*** Data to process ***
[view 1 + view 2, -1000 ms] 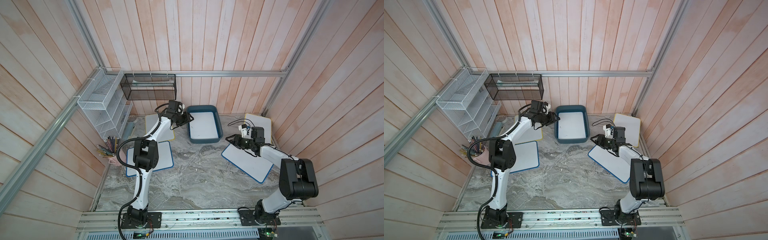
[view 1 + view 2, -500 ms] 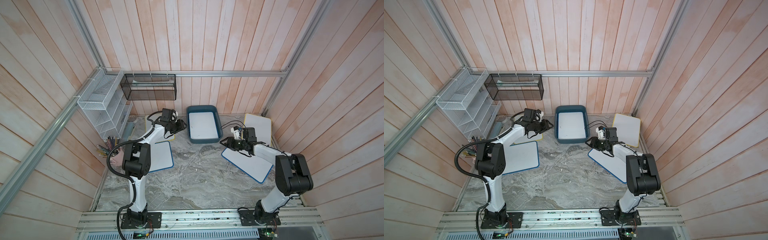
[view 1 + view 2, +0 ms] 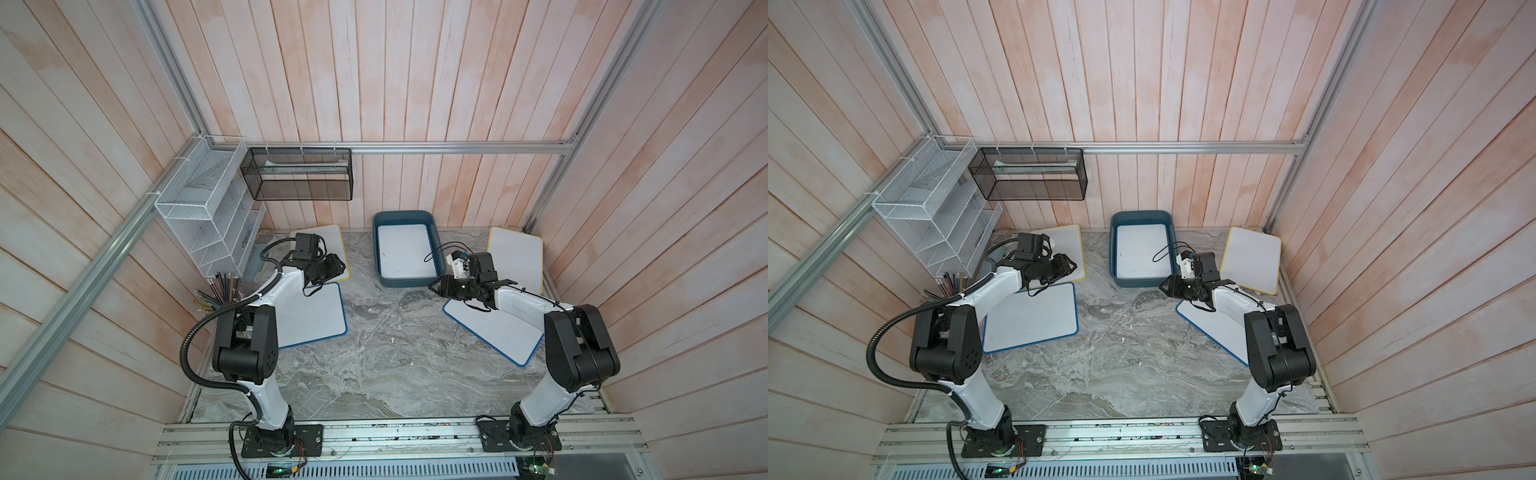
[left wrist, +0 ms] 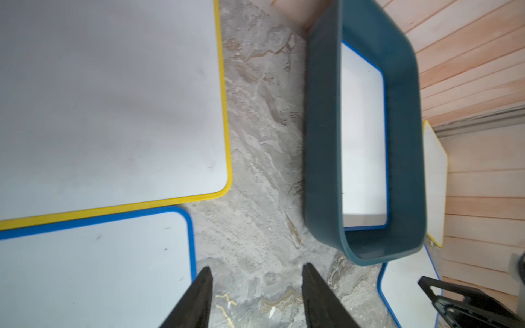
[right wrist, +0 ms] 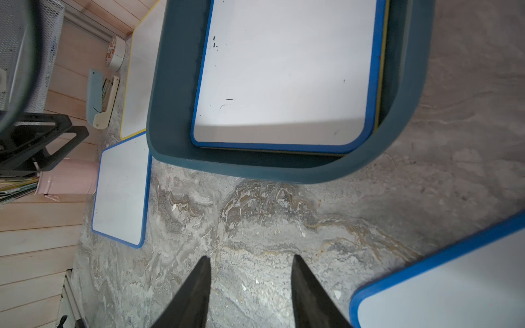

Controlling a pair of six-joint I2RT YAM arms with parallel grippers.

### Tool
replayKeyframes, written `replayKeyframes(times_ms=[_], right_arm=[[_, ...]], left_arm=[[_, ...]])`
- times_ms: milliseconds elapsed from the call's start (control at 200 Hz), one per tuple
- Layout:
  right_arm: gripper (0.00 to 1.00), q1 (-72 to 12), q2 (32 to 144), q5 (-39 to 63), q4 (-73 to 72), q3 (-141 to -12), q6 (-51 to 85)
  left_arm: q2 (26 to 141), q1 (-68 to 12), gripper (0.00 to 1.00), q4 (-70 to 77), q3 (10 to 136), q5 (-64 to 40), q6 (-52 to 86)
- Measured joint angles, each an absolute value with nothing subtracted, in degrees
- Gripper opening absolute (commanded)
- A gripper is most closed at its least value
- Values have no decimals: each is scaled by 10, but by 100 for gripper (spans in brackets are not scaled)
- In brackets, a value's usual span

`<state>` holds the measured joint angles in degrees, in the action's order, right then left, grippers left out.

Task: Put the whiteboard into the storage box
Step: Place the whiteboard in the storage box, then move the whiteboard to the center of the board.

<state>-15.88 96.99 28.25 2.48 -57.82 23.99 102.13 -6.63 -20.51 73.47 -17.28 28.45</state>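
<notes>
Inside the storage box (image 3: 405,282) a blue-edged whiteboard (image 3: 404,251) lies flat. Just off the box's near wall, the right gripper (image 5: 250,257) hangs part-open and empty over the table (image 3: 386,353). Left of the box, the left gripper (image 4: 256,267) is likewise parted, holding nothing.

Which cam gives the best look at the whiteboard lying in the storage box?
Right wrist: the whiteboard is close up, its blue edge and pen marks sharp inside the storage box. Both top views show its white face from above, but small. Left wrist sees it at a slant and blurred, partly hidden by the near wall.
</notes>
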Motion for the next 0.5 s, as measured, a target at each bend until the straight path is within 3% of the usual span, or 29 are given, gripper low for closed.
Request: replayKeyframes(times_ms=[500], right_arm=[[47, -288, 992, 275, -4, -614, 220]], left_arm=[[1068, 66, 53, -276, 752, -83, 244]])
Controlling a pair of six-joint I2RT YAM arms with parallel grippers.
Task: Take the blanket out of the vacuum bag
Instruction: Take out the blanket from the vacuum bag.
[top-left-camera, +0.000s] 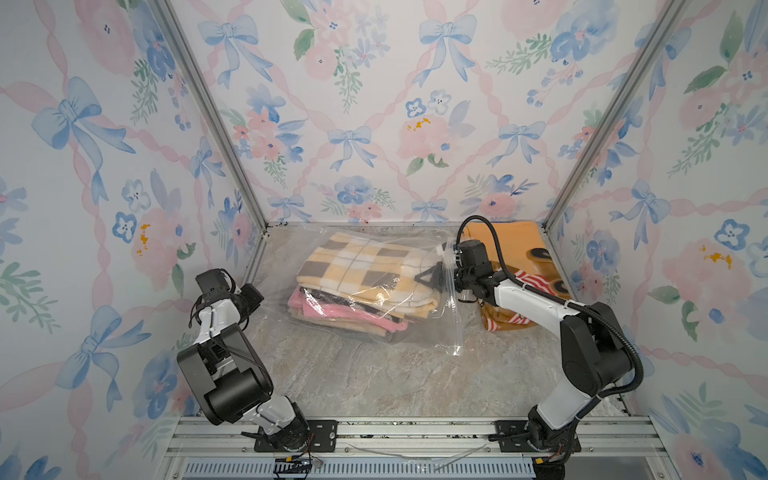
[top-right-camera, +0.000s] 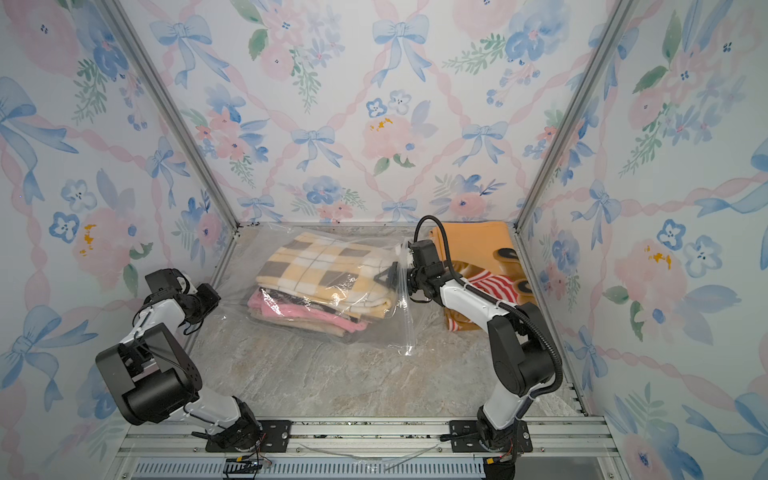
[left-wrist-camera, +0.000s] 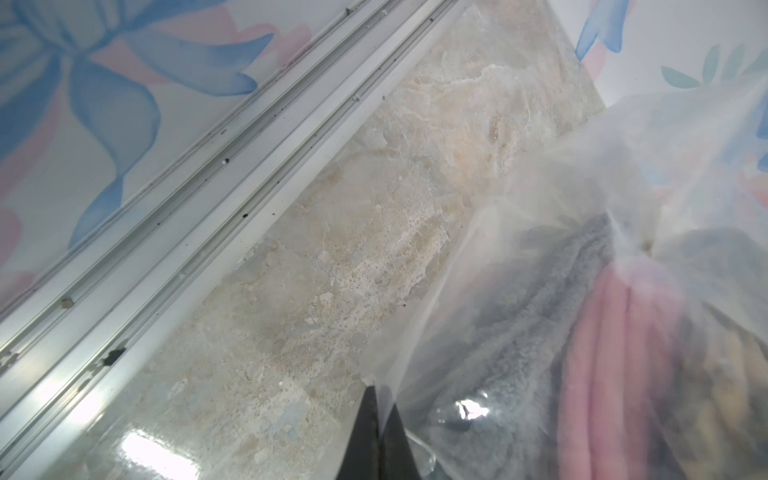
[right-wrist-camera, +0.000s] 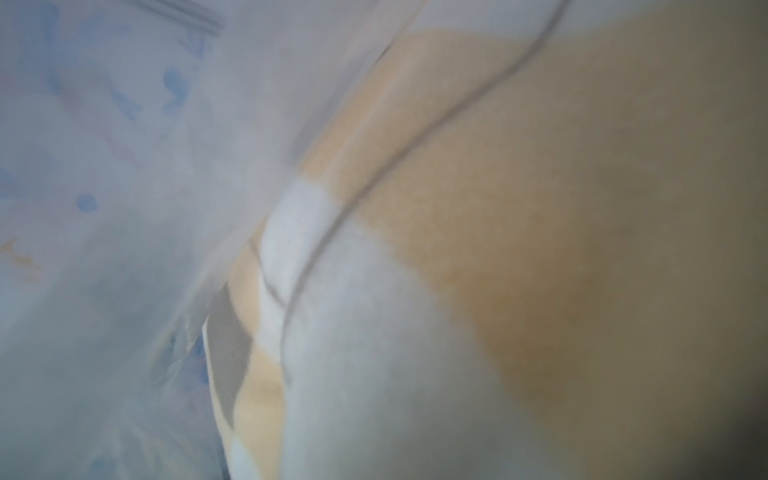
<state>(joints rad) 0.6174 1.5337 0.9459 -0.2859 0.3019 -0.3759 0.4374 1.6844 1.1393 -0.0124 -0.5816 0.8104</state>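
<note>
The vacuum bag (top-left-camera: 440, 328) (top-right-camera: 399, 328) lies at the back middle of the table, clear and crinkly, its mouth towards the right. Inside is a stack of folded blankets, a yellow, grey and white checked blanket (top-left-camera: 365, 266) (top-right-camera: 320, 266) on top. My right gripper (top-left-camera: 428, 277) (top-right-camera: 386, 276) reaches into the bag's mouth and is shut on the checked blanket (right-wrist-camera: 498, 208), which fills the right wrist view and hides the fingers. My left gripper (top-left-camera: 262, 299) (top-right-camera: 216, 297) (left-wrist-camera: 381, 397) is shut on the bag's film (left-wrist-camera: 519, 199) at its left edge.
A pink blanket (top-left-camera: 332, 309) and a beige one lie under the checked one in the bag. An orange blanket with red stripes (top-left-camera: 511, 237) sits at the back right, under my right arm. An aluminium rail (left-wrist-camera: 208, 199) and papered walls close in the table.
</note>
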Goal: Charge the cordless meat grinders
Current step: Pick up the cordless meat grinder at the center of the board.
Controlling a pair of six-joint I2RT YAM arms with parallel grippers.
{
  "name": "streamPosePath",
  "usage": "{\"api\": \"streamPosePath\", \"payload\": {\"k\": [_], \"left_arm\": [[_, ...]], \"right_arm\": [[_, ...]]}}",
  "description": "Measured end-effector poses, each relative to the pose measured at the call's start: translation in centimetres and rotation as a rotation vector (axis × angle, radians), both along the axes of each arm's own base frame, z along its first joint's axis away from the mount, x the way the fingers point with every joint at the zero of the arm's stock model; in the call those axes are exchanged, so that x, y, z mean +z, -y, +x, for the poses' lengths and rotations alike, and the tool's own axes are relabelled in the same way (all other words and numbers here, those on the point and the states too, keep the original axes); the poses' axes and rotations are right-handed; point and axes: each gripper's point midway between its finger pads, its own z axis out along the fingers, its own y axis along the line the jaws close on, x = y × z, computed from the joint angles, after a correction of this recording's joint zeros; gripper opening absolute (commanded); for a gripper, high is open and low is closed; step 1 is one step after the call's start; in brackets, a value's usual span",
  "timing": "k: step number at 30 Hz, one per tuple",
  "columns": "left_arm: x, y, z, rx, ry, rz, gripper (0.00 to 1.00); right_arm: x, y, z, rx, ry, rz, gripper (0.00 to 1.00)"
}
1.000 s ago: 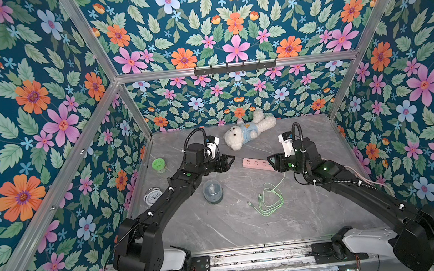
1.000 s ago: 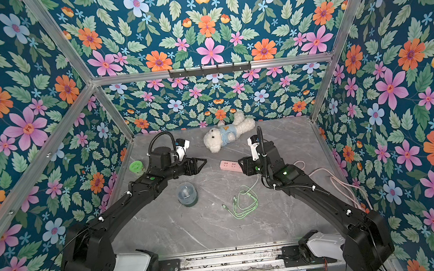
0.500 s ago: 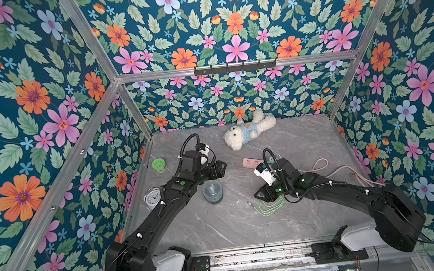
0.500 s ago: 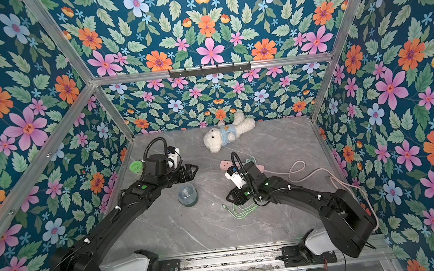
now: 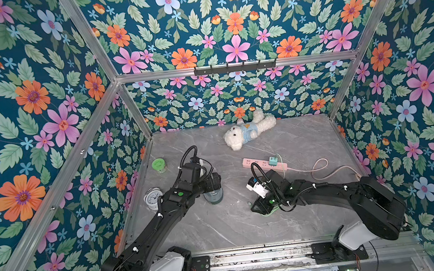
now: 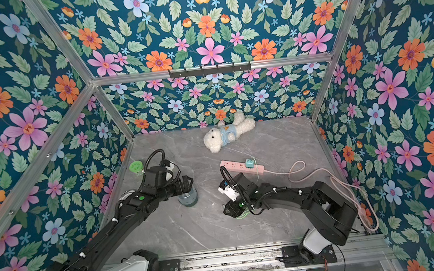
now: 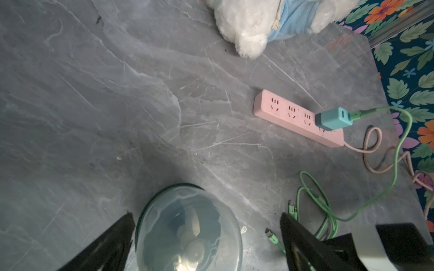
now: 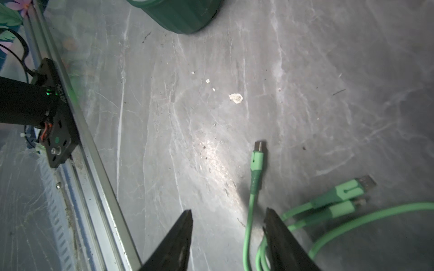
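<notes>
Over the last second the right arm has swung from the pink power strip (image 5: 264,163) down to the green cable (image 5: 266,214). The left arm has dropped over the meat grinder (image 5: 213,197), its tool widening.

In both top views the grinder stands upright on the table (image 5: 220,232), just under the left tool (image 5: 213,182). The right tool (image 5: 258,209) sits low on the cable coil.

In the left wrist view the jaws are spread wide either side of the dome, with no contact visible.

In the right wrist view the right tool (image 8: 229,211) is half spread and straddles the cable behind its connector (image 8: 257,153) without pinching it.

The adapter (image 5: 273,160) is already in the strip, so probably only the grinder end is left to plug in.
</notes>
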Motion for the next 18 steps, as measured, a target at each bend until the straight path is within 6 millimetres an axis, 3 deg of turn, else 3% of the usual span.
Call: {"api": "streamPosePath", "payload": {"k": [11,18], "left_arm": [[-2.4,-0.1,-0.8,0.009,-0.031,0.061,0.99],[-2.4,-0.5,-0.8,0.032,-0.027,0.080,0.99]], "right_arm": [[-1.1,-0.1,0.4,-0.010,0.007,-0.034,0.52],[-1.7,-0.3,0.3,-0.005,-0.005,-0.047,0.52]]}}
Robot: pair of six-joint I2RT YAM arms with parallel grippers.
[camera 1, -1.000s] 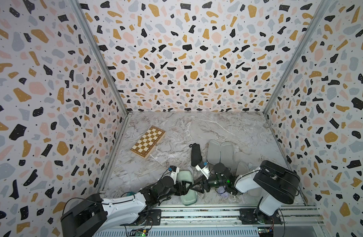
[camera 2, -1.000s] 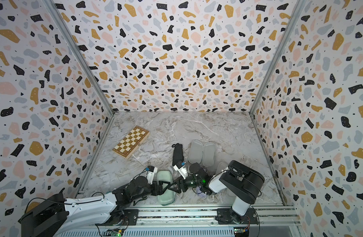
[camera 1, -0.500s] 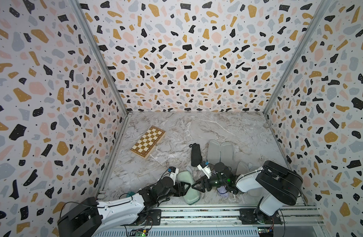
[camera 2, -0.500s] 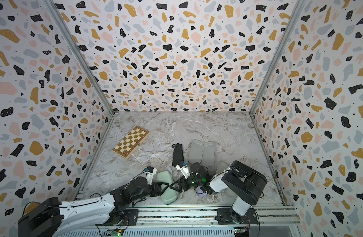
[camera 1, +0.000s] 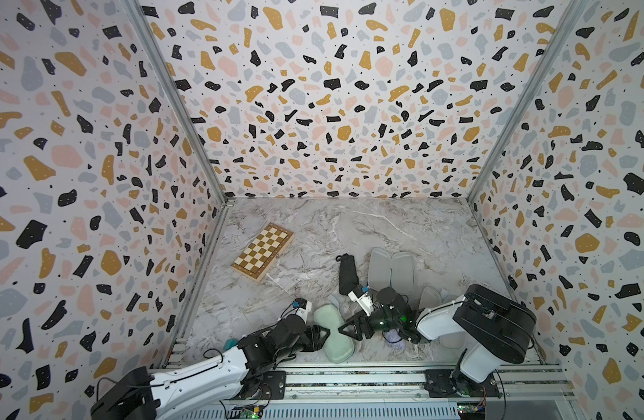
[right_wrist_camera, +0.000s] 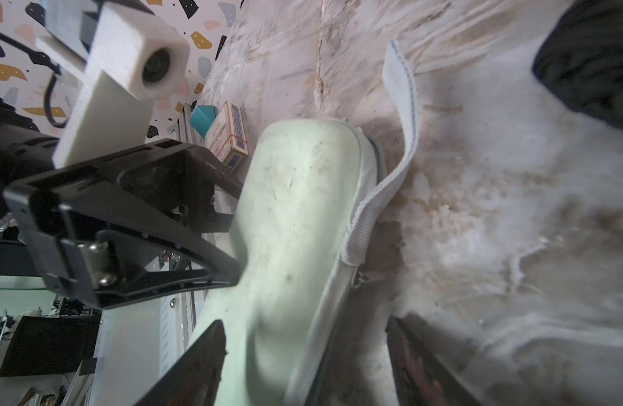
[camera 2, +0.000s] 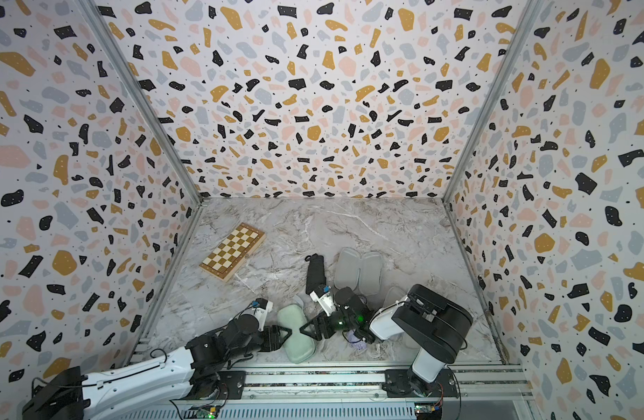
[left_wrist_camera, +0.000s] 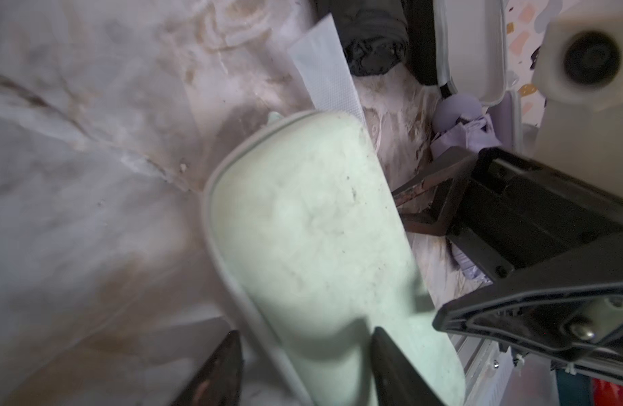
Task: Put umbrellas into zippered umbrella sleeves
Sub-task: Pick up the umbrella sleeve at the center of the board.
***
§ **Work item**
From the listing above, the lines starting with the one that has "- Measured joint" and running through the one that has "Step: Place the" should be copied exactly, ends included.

§ **Answer below**
- Measured joint angles, each an absolute value with nothing subtracted, in degrees
- Gripper opening absolute (commanded)
- A gripper is most closed at its least value
- Values have no decimals: each is scaled by 10, but by 100 for gripper (spans in brackets are not scaled)
- In brackets, a value's usual span

`<state>` holds the measured joint angles in degrees, in the action's order, right then left, grippers left out.

Task: Put the whiteboard into the storage box
Step: Place the whiteboard in the storage box, then move the whiteboard to the center of the board.

This completes the requested output.